EXERCISE: The material below has pictures in it. Set down only the lines from the line containing "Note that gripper" through the line containing "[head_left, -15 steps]", word for word, and leave the pictures behind.
________________
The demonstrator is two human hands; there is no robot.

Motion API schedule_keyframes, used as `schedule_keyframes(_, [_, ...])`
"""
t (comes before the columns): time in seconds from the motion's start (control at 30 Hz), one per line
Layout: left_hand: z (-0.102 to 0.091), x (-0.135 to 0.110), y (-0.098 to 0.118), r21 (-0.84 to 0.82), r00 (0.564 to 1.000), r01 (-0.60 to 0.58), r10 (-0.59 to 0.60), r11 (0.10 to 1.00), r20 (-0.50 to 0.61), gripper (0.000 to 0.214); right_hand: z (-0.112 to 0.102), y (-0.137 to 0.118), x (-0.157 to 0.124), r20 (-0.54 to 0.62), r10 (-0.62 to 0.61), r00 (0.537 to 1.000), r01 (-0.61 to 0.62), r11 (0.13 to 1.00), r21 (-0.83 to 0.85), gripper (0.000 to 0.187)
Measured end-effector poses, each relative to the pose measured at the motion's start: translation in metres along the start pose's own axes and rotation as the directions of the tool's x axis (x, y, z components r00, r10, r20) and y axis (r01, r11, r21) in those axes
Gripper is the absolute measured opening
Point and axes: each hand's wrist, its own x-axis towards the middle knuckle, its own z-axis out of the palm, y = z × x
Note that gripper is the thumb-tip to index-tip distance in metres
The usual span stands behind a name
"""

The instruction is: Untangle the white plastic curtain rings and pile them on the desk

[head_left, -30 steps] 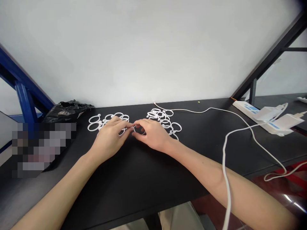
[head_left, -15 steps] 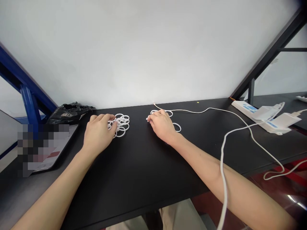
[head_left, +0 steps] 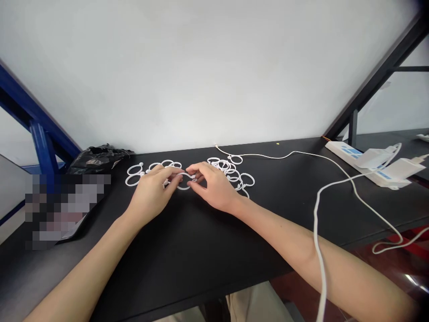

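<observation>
Two heaps of white plastic rings lie on the black table (head_left: 208,241): a left heap (head_left: 138,172) and a right heap (head_left: 234,172). My left hand (head_left: 152,192) and my right hand (head_left: 214,185) meet between the heaps. Both pinch one white ring (head_left: 185,181) with their fingertips, the left hand on its left side and the right hand on its right side. The ring sits just above the tabletop. Parts of both heaps are hidden behind my fingers.
A black plastic bag (head_left: 97,156) lies at the back left, with a flat blurred item (head_left: 67,205) in front of it. A white cable (head_left: 318,201) runs across the right of the table to a white power strip (head_left: 365,163) with chargers. The table's front edge is near my body.
Half a second ago my hands were apart, each resting on its own heap. They have come together at the middle and now both pinch one ring.
</observation>
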Motion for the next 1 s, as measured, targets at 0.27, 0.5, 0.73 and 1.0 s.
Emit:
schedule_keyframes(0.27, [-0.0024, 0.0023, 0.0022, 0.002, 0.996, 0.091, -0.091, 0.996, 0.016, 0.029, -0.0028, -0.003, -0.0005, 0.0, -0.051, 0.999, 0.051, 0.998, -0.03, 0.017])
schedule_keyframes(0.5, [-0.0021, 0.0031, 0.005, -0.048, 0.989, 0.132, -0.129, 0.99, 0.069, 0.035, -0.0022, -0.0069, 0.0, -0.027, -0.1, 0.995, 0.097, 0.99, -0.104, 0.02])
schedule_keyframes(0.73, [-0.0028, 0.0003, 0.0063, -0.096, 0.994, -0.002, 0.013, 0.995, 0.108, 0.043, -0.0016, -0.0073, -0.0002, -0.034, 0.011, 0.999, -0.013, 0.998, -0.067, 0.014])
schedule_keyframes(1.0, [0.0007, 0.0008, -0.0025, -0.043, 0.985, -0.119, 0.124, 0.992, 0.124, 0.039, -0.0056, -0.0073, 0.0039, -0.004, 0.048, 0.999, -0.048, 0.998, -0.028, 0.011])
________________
WRITTEN SOLUTION:
Note that gripper is the thumb-tip to index-tip distance in metres
The usual span stands behind a name
"""

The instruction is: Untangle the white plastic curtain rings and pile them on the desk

[head_left, -30 steps] 
[head_left, -15 steps] 

Nothing further is needed for this exercise.